Between January 2006 and March 2006, 95 injured patients who were transferred to Namazi Hospital, a 1,000-bed general hospital in Shiraz, were investigated. All patients were transferred to the hospital within 1.5 h after injury without significant amount of infusion. All trauma patients aged 16 years and older were eligible for enrollment. Persons who were younger than 16 years were excluded.

Patients who developed cardiopulmonary arrest and patients who were not suitable for ultrasound visualization of IVC due to technical problems (severe obesity, severe gas distension, stab wound at the epigastrium, or other problems that prohibit optimal visualization of IVC) were also excluded from the study, and the remaining 88 patients were prospectively investigated during the first 18 h after admission. The patients were divided into two groups: a shock group (n = 11, 12.5%) who were hypotensive and a control group (n = 77, 87.5%) who were trauma patients with normal blood pressure. Hypotension was defined as systolic blood pressure of 90 mmHg either at arrival or within 18 h after admission. Normotesion was also defined as systolic blood pressure of 90 mmHg or higher throughout the study period.
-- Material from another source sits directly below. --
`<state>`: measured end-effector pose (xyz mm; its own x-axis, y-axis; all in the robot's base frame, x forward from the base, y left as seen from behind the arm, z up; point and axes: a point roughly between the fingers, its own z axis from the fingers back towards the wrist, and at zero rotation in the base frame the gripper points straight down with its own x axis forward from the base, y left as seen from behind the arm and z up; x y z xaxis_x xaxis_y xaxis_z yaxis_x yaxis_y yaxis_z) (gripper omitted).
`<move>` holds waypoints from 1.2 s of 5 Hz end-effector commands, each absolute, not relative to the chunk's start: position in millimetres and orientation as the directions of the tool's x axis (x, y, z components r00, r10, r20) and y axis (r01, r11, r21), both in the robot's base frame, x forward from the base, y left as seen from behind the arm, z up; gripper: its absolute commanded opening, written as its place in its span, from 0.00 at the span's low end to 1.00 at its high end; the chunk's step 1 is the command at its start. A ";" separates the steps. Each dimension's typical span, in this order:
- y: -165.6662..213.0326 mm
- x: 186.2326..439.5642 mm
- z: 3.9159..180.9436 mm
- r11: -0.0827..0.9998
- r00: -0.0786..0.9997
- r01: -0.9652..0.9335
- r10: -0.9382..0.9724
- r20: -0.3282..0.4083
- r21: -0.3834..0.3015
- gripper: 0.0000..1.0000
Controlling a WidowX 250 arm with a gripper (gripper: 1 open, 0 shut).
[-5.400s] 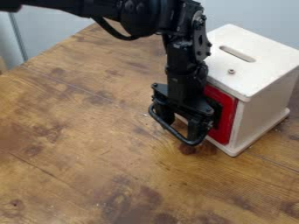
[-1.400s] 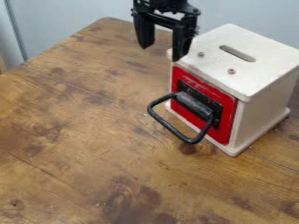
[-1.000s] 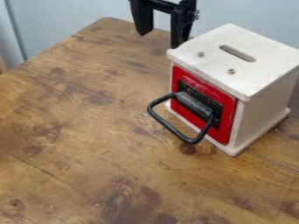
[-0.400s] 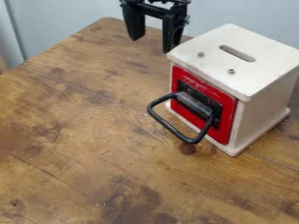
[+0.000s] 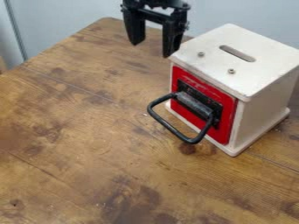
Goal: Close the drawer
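Observation:
The red drawer [image 5: 201,103] sits flush inside the cream box [image 5: 240,77], only its red face and black front plate showing. Its large black loop handle [image 5: 179,122] lies forward and down onto the table. My gripper [image 5: 153,33] hangs open above the far side of the table, well behind and to the left of the box, with nothing between its black fingers [image 5: 135,29]. It touches neither the drawer nor the box.
The wooden table [image 5: 82,140] stretches wide to the left and front of the box. The cream box has a slot [image 5: 239,52] in its top and stands near the table's right edge. A grey wall lies behind.
The gripper let go of the loop handle, rose and drew back to the far left of the box. Over the last second it drifted slightly left. The drawer has not moved.

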<state>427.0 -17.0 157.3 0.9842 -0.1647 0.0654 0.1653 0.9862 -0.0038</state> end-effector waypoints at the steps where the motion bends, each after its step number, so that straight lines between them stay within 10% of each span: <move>1: -21.8 431.7 189.0 0.984 0.968 0.177 -0.177 0.177 0.018 1.00; 6: -31.3 430.8 183.7 0.976 0.966 0.216 -0.213 0.149 0.000 1.00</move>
<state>431.5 -23.9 165.4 0.9752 -0.1976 0.0994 0.1987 0.9801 -0.0019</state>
The diameter of IVC both during inspiration (IVCi) and during expiration (IVCe) was measured by M-mode in trauma patients. The Logicbook (GE, USA) was used as an ultrasound device.
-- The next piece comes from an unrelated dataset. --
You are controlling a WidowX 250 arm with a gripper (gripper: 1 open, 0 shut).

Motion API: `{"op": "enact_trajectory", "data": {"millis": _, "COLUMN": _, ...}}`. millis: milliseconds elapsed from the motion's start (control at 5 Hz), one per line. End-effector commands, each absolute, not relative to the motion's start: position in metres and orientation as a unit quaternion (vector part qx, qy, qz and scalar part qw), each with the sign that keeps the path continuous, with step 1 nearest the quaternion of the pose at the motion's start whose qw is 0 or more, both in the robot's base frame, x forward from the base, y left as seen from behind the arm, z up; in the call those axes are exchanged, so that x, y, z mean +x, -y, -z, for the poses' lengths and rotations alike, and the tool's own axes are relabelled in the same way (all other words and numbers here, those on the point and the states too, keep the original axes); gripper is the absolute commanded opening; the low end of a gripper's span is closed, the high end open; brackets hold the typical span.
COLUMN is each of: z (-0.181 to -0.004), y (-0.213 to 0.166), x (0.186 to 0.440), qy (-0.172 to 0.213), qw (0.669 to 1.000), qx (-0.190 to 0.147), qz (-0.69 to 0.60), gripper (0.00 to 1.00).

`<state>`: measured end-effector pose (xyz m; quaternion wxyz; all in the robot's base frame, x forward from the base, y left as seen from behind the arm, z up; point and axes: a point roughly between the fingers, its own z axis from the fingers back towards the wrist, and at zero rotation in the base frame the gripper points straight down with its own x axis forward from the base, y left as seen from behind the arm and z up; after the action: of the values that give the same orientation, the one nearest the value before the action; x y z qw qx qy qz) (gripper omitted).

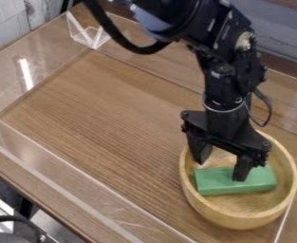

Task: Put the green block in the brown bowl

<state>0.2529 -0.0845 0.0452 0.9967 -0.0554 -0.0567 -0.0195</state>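
We find the gripper (227, 158) pointing straight down into the bowl (212, 210), its jaws spread wide and holding nothing. The green block (222, 182) lies flat inside the bowl, directly beneath the jaws. The bowl sits on the wooden table (100, 104).

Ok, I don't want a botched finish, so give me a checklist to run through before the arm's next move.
1. Block inside the bowl: ok, it lies flat in there.
2. Gripper open: ok, fingers spread.
3. Fingers clear of the block: cannot tell, they stand right over it.
4. Fingers clear of the bowl's rim: ok, both are inside it.
5. Bowl fully on the table: ok.
6. Path straight up free: ok, nothing above the bowl but the arm.
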Motion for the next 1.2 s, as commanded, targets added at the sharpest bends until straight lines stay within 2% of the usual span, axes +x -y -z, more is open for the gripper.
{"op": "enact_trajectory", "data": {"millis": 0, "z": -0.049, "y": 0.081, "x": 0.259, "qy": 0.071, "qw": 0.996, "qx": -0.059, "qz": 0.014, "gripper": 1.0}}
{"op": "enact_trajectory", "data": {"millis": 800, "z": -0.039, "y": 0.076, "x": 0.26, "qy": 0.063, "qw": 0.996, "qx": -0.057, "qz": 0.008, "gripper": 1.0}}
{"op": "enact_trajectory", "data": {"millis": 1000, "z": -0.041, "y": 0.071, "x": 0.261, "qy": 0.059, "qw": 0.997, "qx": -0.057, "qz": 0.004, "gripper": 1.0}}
All examinations were performed in the supine position with the ultrasound transducer placed in a subxyphoid location. Sagittal sections of the IVC behind the liver were imaged, and the maximal diameter of the IVCe and the minimal diameter of the IVCi were measured. The difference between the diameters of IVCe and IVCi was regarded as collapsibility, and collapsibility index was defined as IVCe − IVCi/IVCe (Fig. 1). The upper part of the IVC was chosen because it was easily demonstrated in most patients [13]. Constant anatomic landmarks allowed about the same part of the IVC to be evaluated in each subject. To measure the IVC diameter, electronic calipers were used on the sonogram device screen at right angles to the axis of the vascular system (inner to inner diameter). Two radiologists independently measured the diameter, and the averages of the two measurements were considered for each patient.

Fig. 1
figure 1

Measurement of the inferior vena cava diameter in a patient in the control group using M-mode. As you see, the diameters of the IVCe and IVCi are 17.3 and 11.5 mm, respectively

Finally, various data regarding age, gender, vital signs, injury severity score, and the presence or absence of penetrating wound were recorded in each patient.
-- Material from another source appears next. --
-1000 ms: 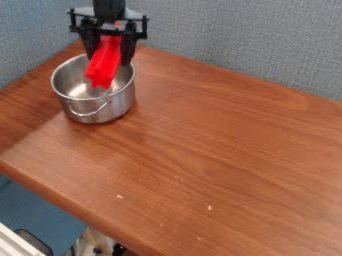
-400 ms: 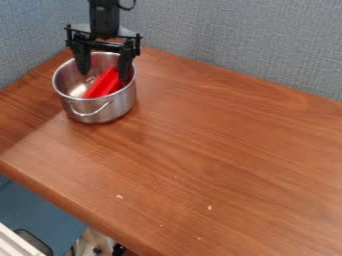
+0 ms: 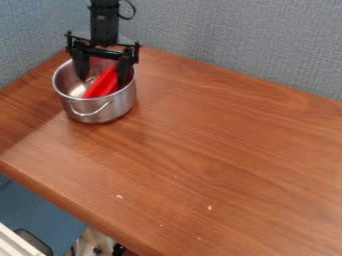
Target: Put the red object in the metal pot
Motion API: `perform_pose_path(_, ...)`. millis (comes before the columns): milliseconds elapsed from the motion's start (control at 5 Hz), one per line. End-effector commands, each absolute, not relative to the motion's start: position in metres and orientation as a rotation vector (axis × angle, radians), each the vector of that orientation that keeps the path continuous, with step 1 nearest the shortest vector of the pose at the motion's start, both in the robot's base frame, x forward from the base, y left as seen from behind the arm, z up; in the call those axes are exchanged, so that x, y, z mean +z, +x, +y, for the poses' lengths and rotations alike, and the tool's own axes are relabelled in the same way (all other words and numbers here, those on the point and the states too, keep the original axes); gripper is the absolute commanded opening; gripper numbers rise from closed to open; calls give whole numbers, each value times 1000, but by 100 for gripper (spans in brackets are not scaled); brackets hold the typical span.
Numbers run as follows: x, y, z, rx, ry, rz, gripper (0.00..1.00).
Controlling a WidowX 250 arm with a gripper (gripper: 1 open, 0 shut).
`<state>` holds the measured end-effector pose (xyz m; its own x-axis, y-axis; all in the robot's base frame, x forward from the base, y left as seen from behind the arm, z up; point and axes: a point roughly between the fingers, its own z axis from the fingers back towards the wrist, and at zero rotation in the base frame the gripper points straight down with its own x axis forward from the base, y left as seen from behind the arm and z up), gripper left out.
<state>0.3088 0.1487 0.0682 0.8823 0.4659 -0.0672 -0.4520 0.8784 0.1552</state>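
Fingers [image 3: 83, 60] wide apart, straddling red object [image 3: 103, 80]

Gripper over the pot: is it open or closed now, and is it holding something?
Gripper: open, holding nothing; the red block lies in the metal pot between its fingers.

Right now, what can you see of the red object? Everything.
The red object is a bright red, long plastic-looking block, lying tilted inside the metal pot at the table's back-left corner, its upper end toward the rear rim. Only part shows above the pot wall. The open gripper straddles it; whether the fingers touch it is unclear.
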Motion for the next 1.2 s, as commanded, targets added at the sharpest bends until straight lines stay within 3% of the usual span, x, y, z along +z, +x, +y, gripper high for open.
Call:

Statistical analysis included Mann–Whitney U test and correlation analysis. All data were expressed as mean±standard deviation. P values less than 0.05 were considered significant.

This study was approved by the bioethical committee of Shiraz Medical School.

Results

The demographic and clinical characteristics of patients at arrival to the hospital is summarized in Table 1. Four patients younger than 16 years and three patients who were unsuitable for ultrasound visualization of IVC due to technical difficulties were excluded from the study, and the remaining 88 patients were investigated. The age range was 16 to 80 years in the control group and 20 to 74 years in the shock group. The only parameter that was different between the two groups was systolic blood pressure (P < 0.001). There were not statistically significant differences in other parameters including age, sex, pulse rate, injury severity score, and presence of penetrating wound. One patient in the shock group initially showed normal blood pressure at arrival; however, his blood pressure deteriorated within 6 h after arrival. In the shock group, six patients received emergency laparotomy. The remaining five patients were successfully managed conservatively for liver laceration and pelvic fractures. No patient in the control group received surgery during our study period.

Table 1 The demographic and clinical characteristics of patients in both groups at arrival to the hospital

The size of the IVC was maximal with the patient supine and at end expiration. The subhepatic IVC decreased in size at end inspiration. Regarding all patients, the mean IVCe and IVCi diameters were 11.9 ± 2.2 mm and 9.6 ± 2.0 mm, respectively.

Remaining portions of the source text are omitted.